▸ **INSTRUCTIONS TO FOLLOW**:
The reply must consist of the entire listing, reproduced exactly.

--*--

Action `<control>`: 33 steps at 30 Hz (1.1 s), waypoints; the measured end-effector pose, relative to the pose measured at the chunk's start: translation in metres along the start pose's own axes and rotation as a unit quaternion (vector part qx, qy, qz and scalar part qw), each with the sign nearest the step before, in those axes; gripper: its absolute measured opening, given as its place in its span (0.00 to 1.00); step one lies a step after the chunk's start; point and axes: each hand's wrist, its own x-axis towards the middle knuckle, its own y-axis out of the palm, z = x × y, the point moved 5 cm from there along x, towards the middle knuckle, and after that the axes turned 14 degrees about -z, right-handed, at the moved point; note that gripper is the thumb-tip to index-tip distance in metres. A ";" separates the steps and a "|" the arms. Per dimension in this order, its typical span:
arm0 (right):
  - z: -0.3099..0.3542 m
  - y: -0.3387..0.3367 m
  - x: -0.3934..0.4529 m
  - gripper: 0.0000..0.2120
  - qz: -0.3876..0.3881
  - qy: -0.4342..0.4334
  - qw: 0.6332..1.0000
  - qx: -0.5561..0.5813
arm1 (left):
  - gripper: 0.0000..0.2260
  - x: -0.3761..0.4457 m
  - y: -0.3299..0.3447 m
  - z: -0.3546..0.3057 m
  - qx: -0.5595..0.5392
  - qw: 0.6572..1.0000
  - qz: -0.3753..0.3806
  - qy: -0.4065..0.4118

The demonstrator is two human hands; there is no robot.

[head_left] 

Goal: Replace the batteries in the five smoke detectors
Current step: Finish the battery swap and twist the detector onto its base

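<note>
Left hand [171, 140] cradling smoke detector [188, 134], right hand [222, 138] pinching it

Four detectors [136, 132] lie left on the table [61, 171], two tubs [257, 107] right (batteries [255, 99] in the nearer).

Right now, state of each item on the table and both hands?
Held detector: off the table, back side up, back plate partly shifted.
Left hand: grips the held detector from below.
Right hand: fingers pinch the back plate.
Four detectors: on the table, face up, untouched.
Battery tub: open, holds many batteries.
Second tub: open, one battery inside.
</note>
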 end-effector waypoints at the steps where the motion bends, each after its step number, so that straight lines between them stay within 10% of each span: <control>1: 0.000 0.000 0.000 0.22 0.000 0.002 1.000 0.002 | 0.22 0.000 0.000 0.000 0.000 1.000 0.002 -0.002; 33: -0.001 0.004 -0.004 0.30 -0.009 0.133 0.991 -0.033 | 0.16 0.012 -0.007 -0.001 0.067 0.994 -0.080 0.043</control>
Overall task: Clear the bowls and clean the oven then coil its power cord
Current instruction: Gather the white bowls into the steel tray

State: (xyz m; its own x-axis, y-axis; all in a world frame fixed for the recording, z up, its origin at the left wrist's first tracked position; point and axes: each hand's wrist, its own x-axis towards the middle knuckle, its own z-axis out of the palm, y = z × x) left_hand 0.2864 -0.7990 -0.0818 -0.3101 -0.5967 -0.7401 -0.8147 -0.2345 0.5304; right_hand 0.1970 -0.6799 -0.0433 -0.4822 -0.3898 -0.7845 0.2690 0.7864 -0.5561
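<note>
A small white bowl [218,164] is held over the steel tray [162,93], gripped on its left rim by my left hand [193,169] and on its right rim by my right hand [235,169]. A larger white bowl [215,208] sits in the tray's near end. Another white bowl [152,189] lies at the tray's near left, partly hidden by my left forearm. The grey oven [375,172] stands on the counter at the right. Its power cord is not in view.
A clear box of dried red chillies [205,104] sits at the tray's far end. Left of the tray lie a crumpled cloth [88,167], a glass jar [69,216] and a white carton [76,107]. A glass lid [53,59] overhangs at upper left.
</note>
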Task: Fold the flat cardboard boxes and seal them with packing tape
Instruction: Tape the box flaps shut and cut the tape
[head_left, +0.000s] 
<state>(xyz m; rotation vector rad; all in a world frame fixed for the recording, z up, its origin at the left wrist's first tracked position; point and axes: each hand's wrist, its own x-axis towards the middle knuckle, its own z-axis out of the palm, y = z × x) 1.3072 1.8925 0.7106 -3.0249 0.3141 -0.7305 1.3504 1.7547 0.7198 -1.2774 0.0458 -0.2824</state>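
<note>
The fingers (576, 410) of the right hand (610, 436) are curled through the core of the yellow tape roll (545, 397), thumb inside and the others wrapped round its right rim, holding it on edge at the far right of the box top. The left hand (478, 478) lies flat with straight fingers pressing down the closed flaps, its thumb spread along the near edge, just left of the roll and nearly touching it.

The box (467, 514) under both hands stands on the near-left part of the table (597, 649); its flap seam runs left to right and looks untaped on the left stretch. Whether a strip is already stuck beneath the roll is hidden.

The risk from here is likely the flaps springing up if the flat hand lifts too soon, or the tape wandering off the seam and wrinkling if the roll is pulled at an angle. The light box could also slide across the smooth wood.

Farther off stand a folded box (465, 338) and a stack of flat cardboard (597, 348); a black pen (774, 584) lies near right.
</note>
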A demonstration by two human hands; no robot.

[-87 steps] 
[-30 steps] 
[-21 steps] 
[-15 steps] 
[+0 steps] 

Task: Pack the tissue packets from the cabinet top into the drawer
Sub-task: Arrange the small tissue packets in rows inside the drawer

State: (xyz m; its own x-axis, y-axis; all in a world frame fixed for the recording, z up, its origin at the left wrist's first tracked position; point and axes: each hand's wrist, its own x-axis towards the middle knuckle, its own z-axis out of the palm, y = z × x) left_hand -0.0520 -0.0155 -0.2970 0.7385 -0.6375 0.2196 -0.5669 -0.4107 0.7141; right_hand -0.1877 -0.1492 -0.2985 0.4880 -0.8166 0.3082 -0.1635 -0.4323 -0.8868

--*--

▸ **THE COMPLETED TASK**:
Action `<control>`: 33 steps at 30 Hz (1.1 s), waypoints; the measured end-effector pose, relative to the pose measured at the chunk's start: translation in metres along the start pose's own axes and rotation as a unit quaternion (vector part qx, qy, qz and scalar part qw), each with the sign nearest the step before, in those axes; gripper: its absolute measured opening, given as its place in its span (0.00 to 1.00); step one lies a step after the chunk's start; point and axes: each hand's wrist, its own x-axis towards the middle knuckle, its own y-axis out of the palm, z = x × y, the point moved 5 cm from there along x, towards the middle knuckle, and after that the axes turned 14 degrees about -z, right-handed, at the moved point; note that gripper is the thumb-tip to index-tip distance in metres. A ";" separates the steps and a "|" the arms. Per dimension in this order, its typical span:
arm0 (right):
  - z: -0.3099..0.3542 m
  - y: -0.3387..0.3367 m
  - x: -0.3934..0.4529 m
  - gripper: 0.0000..0.2120
  - qz: -0.3876..0.3881
  - qy: -0.4342..0.4334
  - qw: 0.6332..1.0000
  - qx: -0.5561..0.5813
arm1 (left):
  - gripper: 0.0000..0.2260
  - x: -0.3761..0.4457 m
  - y: -0.3299..0.3447 m
  - z: -0.3546..0.3057 m
  - qx: -0.5595..0.5392
  - qw: 0.6572..1.0000
  - qz: -0.3753..0.3806
  - qy: -0.4065..0.4118

The demonstrator is two human hands; there is no robot.

[head_left] 

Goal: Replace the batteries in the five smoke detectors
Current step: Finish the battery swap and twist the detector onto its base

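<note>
Left hand [171, 140] cradling smoke detector [188, 134], right hand [222, 138] pinching it

Four detectors [136, 132] lie left on the table [61, 171], two tubs [257, 107] right (batteries [255, 99] in the nearer).

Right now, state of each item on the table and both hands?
Held detector: off the table, back side up, back plate partly shifted.
Left hand: grips the held detector from below.
Right hand: fingers pinch the back plate.
Four detectors: on the table, face up, untouched.
Battery tub: open, holds many batteries.
Second tub: open, one battery inside.
</note>
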 end-effector waypoints at the steps where the motion bends, each after its step number, so that straight lines between them stay within 10% of each span: <control>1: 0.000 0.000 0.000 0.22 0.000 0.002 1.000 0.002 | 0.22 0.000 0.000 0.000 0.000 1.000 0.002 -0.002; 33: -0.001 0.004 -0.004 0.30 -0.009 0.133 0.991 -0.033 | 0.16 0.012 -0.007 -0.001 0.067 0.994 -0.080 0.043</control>
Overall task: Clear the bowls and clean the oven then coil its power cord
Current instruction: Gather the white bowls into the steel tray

State: (xyz m; its own x-axis, y-axis; all in a world frame fixed for the recording, z up, its origin at the left wrist's first tracked position; point and axes: each hand's wrist, its own x-axis towards the middle knuckle, its own z-axis out of the palm, y = z × x) left_hand 0.2864 -0.7990 -0.0818 -0.3101 -0.5967 -0.7401 -0.8147 -0.2345 0.5304; right_hand 0.1970 -0.6799 -0.0433 -0.4822 -0.3898 -0.7845 0.2690 0.7864 -0.5561
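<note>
A small white bowl [218,164] is held over the steel tray [162,93], gripped on its left rim by my left hand [193,169] and on its right rim by my right hand [235,169]. A larger white bowl [215,208] sits in the tray's near end. Another white bowl [152,189] lies at the tray's near left, partly hidden by my left forearm. The grey oven [375,172] stands on the counter at the right. Its power cord is not in view.
A clear box of dried red chillies [205,104] sits at the tray's far end. Left of the tray lie a crumpled cloth [88,167], a glass jar [69,216] and a white carton [76,107]. A glass lid [53,59] overhangs at upper left.
</note>
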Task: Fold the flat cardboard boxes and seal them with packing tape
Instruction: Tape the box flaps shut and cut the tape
[head_left, +0.000s] 
<state>(xyz m; rotation vector rad; all in a world frame fixed for the recording, z up, its origin at the left wrist's first tracked position; point and axes: each hand's wrist, its own x-axis towards the middle knuckle, its own z-axis out of the palm, y = z × x) 1.3072 1.8925 0.7106 -3.0249 0.3141 -0.7305 1.3504 1.7547 0.7198 -1.2774 0.0458 -0.2824</state>
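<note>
The fingers (576, 410) of the right hand (610, 436) are curled through the core of the yellow tape roll (545, 397), thumb inside and the others wrapped round its right rim, holding it on edge at the far right of the box top. The left hand (478, 478) lies flat with straight fingers pressing down the closed flaps, its thumb spread along the near edge, just left of the roll and nearly touching it.

The box (467, 514) under both hands stands on the near-left part of the table (597, 649); its flap seam runs left to right and looks untaped on the left stretch. Whether a strip is already stuck beneath the roll is hidden.

The risk from here is likely the flaps springing up if the flat hand lifts too soon, or the tape wandering off the seam and wrinkling if the roll is pulled at an angle. The light box could also slide across the smooth wood.

Farther off stand a folded box (465, 338) and a stack of flat cardboard (597, 348); a black pen (774, 584) lies near right.
</note>
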A demonstration by two human hands; no robot.

[-87 steps] 
[-30 steps] 
[-21 steps] 
[-15 steps] 
[+0 steps] 

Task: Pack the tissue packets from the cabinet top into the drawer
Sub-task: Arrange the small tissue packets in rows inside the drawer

State: (xyz m; its own x-axis, y-axis; all in a world frame fixed for the recording, z up, its origin at the left wrist's first tracked position; point and axes: each hand's wrist, its own x-axis towards the middle knuckle, its own z-axis out of the palm, y = z × x) left_hand -0.0520 -0.0155 -0.2970 0.7385 -0.6375 0.2196 -0.5669 -0.4107 0.7141; right_hand -0.1877 -0.1492 -0.2985 0.4880 -0.8166 0.3082 -0.1635 -0.4323 -0.8868

No further work remains on the exercise.